Google’s TurboQuant Sends Shock through Memory Market; Stocks Slip as AI Memory Needs Come into Question
Market ripple: storage names slide after Google announcement
AI research from Google (谷歌) has sent a jolt through the memory sector, with reports of a new compression algorithm prompting a sell-off in storage stocks. Micron Technology (美光科技) reportedly fell about 3.6%, while names listed in Chinese reports — SanDisk (闪迪), Western Digital (西部数据) and Seagate (希捷科技) — also traded lower after U.S. markets opened. Investors appear to be re-pricing the future need for high-capacity DRAM and flash as AI infrastructure evolves. Who still needs as much raw memory if key AI workloads can be compressed?

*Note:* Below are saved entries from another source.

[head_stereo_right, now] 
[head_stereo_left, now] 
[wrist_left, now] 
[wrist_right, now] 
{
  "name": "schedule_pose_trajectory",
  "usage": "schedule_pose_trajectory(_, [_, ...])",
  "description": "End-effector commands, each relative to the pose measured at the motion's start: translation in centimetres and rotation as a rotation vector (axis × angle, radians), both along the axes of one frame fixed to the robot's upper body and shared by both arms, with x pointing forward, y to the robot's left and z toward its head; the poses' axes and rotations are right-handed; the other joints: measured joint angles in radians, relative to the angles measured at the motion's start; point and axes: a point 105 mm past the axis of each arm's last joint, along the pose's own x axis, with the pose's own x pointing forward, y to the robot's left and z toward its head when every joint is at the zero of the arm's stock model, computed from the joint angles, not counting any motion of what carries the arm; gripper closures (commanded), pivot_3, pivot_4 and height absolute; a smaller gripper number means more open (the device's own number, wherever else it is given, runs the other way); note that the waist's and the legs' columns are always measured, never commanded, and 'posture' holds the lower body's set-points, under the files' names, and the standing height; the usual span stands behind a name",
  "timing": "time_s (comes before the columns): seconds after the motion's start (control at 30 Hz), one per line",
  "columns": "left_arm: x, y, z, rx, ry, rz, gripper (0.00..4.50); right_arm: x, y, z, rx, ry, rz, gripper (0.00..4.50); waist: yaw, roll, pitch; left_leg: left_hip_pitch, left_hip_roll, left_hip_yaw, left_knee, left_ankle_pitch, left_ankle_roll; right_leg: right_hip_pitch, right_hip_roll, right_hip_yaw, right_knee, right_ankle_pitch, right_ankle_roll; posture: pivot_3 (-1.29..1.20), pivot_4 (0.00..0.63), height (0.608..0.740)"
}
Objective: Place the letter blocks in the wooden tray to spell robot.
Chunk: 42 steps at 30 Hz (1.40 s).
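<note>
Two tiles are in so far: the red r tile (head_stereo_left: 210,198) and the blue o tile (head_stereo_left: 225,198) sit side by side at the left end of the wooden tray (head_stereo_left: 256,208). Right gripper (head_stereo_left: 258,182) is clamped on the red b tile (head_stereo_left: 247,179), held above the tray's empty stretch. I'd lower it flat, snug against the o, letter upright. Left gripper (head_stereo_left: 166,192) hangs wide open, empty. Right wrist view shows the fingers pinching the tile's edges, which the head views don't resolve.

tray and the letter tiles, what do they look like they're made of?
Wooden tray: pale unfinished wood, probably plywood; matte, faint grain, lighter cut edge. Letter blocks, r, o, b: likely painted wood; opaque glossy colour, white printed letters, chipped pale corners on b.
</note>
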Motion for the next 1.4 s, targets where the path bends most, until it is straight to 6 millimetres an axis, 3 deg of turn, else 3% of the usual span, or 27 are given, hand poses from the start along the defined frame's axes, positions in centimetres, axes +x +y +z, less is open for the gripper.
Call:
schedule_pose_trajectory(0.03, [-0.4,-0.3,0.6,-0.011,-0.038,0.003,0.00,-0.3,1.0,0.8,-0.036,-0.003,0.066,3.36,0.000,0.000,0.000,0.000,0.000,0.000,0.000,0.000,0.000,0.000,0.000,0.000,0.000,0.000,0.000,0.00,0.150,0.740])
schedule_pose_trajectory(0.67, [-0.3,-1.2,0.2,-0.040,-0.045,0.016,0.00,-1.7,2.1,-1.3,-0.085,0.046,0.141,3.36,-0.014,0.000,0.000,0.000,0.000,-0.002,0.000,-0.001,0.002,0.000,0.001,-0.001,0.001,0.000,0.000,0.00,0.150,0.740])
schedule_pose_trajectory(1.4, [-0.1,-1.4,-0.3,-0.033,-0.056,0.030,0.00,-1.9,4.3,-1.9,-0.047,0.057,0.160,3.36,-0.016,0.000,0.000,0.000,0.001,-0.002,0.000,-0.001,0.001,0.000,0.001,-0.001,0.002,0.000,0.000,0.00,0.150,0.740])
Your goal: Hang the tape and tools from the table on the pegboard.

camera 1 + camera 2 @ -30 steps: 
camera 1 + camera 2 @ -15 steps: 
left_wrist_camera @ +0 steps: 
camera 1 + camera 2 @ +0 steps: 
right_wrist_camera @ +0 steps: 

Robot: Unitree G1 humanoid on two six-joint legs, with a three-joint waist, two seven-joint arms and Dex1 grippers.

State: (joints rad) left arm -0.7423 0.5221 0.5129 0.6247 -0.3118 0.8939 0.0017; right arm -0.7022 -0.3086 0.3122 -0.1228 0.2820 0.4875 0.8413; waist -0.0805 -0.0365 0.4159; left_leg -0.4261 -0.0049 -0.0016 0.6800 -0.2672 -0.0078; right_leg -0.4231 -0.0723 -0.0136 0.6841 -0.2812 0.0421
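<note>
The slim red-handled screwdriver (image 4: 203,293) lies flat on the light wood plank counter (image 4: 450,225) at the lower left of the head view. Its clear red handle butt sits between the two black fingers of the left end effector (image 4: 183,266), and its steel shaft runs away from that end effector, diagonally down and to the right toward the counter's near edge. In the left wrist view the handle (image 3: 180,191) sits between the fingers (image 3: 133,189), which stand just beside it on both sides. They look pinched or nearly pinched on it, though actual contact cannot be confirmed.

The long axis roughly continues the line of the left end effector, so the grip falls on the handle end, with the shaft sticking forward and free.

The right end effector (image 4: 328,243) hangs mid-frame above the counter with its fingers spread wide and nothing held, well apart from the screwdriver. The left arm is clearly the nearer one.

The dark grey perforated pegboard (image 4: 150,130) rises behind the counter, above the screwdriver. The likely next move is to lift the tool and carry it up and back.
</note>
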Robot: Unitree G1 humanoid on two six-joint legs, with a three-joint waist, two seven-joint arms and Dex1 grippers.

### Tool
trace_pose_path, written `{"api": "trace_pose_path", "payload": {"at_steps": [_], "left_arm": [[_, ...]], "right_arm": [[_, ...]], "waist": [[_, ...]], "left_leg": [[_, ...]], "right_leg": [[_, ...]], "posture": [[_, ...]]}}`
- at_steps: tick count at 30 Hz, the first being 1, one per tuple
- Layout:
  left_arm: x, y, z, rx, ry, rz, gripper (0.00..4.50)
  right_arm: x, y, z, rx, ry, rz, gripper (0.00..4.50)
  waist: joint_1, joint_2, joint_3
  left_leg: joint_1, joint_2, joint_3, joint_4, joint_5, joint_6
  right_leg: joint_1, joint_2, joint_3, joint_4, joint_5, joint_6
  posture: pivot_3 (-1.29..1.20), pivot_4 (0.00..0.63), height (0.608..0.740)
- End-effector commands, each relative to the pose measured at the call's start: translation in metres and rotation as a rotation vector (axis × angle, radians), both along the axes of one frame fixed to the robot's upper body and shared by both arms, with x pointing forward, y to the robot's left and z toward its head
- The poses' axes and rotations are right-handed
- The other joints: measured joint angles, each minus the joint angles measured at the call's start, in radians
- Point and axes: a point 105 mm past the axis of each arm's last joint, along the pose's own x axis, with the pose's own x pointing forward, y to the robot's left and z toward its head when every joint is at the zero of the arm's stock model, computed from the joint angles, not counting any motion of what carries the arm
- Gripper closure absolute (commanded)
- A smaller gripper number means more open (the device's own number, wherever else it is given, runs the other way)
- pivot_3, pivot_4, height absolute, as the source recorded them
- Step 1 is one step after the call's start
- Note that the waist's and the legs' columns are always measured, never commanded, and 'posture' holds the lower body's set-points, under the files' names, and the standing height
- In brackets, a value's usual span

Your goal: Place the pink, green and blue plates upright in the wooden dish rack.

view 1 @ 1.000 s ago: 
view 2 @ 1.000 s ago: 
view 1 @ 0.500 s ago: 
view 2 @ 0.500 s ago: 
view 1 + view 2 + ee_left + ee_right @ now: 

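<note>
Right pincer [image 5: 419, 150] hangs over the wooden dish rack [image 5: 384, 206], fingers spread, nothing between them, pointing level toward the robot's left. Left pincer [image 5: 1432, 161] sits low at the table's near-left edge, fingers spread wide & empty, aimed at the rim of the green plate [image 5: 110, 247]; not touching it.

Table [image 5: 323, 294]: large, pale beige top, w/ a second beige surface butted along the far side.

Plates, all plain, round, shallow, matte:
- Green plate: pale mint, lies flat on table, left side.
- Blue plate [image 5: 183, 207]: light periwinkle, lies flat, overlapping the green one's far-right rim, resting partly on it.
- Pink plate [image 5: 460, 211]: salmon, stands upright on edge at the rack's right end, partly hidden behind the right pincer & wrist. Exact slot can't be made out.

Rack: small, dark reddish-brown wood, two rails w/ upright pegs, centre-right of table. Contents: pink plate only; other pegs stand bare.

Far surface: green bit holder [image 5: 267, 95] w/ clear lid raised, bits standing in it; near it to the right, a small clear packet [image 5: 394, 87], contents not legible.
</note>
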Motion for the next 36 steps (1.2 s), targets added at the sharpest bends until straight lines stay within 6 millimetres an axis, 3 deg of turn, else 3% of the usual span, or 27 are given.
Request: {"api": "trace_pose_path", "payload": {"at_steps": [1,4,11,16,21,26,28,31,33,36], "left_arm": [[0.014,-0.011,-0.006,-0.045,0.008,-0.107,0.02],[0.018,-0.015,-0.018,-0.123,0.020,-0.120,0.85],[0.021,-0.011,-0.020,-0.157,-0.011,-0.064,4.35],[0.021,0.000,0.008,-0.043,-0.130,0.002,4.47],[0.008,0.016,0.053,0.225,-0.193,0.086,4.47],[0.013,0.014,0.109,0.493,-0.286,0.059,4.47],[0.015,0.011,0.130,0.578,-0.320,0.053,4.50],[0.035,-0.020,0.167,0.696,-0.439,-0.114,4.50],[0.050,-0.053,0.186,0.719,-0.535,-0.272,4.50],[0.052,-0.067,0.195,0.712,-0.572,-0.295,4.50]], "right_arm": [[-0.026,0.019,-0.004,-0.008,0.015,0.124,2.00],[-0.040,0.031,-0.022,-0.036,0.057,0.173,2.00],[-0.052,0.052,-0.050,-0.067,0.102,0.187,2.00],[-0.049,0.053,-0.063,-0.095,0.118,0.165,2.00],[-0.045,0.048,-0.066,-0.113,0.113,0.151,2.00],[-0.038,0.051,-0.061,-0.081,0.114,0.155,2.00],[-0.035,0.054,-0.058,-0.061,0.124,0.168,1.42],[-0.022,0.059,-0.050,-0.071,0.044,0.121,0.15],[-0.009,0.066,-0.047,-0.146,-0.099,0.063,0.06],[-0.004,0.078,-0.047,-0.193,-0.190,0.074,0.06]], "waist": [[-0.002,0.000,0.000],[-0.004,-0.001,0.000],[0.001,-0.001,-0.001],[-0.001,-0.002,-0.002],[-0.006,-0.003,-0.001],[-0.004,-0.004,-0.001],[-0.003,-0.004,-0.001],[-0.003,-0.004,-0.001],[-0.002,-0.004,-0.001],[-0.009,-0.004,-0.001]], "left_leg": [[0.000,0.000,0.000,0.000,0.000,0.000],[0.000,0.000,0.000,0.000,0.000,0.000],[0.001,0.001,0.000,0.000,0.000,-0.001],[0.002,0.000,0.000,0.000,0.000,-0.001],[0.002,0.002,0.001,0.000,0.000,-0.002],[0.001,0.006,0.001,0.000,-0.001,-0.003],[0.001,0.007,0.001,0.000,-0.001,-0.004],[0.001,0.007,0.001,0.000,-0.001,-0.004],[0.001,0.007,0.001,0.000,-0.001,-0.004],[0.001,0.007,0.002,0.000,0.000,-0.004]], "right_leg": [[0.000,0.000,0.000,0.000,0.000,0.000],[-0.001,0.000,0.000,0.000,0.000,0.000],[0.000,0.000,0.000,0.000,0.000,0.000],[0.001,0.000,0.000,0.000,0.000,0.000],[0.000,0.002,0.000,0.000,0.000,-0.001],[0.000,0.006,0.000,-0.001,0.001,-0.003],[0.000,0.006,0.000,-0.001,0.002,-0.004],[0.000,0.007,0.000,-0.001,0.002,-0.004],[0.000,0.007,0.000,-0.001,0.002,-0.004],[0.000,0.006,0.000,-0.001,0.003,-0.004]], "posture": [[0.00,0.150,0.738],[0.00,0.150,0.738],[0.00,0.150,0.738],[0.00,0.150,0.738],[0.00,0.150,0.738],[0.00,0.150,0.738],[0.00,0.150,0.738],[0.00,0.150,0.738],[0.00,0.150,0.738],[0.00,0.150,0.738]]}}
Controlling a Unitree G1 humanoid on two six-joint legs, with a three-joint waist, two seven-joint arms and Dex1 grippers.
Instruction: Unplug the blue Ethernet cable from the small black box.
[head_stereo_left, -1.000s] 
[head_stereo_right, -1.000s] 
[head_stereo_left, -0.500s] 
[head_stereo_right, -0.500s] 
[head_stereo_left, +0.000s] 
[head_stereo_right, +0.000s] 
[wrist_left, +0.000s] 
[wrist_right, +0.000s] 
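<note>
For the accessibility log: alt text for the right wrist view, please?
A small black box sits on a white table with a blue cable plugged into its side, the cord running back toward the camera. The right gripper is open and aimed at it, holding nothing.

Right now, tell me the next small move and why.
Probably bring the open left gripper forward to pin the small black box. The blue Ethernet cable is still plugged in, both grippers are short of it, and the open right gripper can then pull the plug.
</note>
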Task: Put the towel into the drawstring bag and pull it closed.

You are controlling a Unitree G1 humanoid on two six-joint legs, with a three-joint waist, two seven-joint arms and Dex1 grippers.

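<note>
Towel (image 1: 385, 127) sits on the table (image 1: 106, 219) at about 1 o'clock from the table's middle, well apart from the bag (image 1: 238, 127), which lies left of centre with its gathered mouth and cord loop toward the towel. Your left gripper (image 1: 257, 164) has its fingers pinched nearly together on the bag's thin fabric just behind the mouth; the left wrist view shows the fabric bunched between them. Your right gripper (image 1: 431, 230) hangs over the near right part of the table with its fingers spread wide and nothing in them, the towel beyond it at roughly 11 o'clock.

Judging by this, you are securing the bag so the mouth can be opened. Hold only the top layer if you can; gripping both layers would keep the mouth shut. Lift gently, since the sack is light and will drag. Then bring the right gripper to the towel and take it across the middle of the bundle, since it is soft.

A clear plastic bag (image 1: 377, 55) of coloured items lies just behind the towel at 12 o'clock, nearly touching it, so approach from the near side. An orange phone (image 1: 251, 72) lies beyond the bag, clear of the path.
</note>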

What TurboQuant claims to do
Google says it has developed TurboQuant to reduce the memory footprint of large language models and vector search systems by aggressively compressing the key-value (KV) cache used for high-frequency context. It has been reported that TurboQuant can quantize KV caches to roughly 3-bit precision without retraining or fine-tuning and still largely preserve model accuracy; internal tests cited by Google reportedly show roughly 6x KV-cache memory compression on several open models including Gemma and Mistral. Tests on NVIDIA H100 accelerators reportedly indicated up to about 8x performance improvement for quantized key vectors. Google plans to present the work at ICLR 2026. These numbers are striking — but are lab results the same as production performance?
Analysts warn of open questions and broader implications
Wells Fargo TMT analyst Andrew Rocha told clients that TurboQuant, if broadly adoptable, could materially flatten the memory demand curve for AI as context windows scale, easing pressure on capacity and costs. Yet Rocha and others caution it remains unclear whether the technique is tied to Google’s stack, whether it generalizes across models and hardware, or how it performs at datacenter scale. The geopolitical backdrop matters too: U.S. export controls on advanced AI accelerators and ongoing trade frictions shape where and how AI hardware is deployed, and could blunt or accentuate the financial impact on memory suppliers in different regions.
What to watch next
For investors and AI operators the key questions are adoption and production validation. If TurboQuant—or similar techniques—becomes standard, memory vendors may face a structural demand reset. But if the method is limited, or if real-world throughput and accuracy suffer, the effect may be muted. For now, it has been reported that markets are voting on the possibility. Google itself did not appear to gain from the initial news; reports show its share price dipped on the same session as investors digested the implications.